Task statement ->
Go through the entries below and copy each line that holds the word "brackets".

Records from a data collection ->
______________________________

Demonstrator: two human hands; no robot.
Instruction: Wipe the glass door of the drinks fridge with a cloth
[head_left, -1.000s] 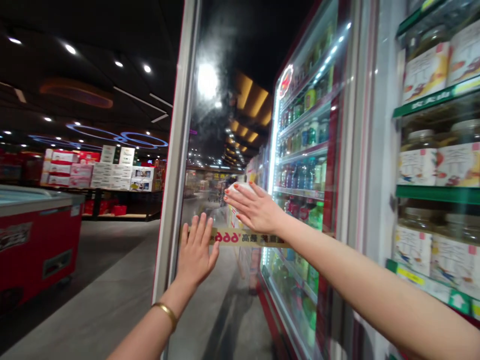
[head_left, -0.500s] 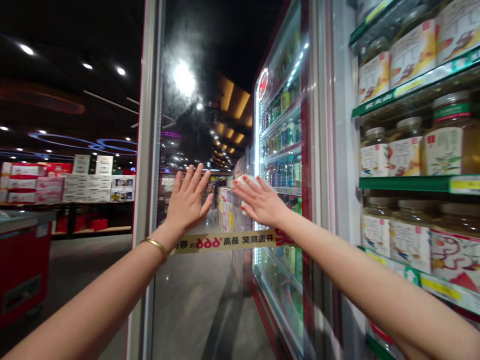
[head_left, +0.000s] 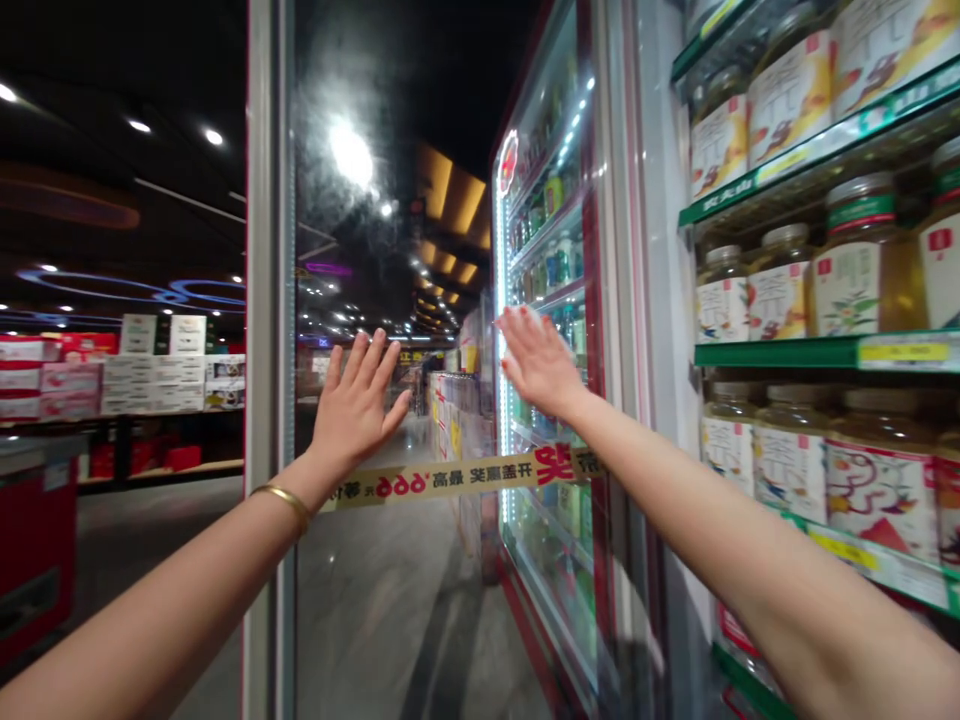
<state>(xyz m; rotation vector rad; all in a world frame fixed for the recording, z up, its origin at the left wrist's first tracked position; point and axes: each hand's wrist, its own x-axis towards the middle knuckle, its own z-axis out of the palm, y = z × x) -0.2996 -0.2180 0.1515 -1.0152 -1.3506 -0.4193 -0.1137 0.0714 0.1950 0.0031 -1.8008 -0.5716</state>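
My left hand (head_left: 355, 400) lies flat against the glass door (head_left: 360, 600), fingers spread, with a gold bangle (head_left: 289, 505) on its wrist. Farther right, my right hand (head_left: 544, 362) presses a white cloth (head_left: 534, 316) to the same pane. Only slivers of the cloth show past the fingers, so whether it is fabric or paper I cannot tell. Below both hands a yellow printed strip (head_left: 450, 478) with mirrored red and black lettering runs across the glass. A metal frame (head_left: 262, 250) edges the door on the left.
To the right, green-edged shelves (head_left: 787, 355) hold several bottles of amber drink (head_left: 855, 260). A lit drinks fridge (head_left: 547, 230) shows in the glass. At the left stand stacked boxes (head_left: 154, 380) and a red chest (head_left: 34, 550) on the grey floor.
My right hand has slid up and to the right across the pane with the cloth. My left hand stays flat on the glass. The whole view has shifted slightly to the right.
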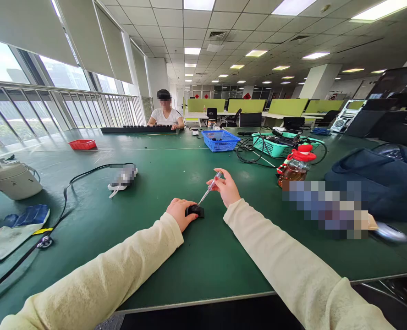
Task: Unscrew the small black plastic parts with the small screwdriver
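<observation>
My left hand (182, 213) grips a small black block-like part (195, 211) against the green tabletop (176, 270), thumb in front and fingers behind. In my right hand (226, 186) is a screwdriver (208, 190) with a clear handle, pinched near its top end. The screwdriver slants down to the left, and its tip meets the upper side of the black part. The part's exact kind is too small to make out, and my left fingers hide some of it.
Beyond my hands stand a blue basket (220, 140), a green basket (275, 145) with cables, and a red-lidded bottle (294, 167). A dark blue bag (371, 178) lies right. Leftward are a red tray (82, 145), a lanyard (65, 201) and a white container (14, 178). A person (165, 112) sits opposite.
</observation>
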The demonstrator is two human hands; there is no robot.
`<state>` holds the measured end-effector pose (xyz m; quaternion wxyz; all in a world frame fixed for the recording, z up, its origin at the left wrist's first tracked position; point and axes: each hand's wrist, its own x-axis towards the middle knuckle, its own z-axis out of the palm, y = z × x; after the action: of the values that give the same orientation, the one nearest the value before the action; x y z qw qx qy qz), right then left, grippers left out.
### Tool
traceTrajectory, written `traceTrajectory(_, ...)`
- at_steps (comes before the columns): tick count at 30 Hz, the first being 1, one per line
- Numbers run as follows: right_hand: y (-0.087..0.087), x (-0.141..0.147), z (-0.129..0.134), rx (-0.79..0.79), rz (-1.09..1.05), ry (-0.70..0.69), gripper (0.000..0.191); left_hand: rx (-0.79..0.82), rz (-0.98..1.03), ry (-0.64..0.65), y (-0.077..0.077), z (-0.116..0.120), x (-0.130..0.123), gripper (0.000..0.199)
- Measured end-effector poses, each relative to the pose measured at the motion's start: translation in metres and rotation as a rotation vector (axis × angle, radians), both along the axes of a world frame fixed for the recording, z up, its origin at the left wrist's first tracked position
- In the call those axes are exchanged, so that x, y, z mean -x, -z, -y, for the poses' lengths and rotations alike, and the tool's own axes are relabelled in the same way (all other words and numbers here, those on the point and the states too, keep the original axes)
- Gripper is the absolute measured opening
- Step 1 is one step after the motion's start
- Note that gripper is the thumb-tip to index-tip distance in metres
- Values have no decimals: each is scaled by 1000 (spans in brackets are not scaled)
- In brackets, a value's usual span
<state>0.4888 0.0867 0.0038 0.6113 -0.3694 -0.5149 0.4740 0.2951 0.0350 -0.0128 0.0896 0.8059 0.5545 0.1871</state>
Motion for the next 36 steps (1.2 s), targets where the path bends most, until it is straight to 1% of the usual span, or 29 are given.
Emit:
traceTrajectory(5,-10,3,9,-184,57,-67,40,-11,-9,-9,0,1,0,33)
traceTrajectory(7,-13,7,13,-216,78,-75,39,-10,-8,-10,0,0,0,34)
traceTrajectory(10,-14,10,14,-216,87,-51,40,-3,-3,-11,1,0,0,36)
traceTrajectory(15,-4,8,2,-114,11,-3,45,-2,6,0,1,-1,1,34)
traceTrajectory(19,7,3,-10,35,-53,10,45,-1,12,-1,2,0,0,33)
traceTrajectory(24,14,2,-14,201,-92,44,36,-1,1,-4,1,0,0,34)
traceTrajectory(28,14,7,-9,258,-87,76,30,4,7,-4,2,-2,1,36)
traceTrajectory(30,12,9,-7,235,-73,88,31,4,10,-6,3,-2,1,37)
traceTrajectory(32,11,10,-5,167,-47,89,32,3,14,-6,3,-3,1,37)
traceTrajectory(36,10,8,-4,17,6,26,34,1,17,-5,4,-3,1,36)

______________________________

Response to the exercise ->
- Values have no decimals: each is scaled by 1000 (spans in brackets are not scaled)
- In brackets, a value's usual span

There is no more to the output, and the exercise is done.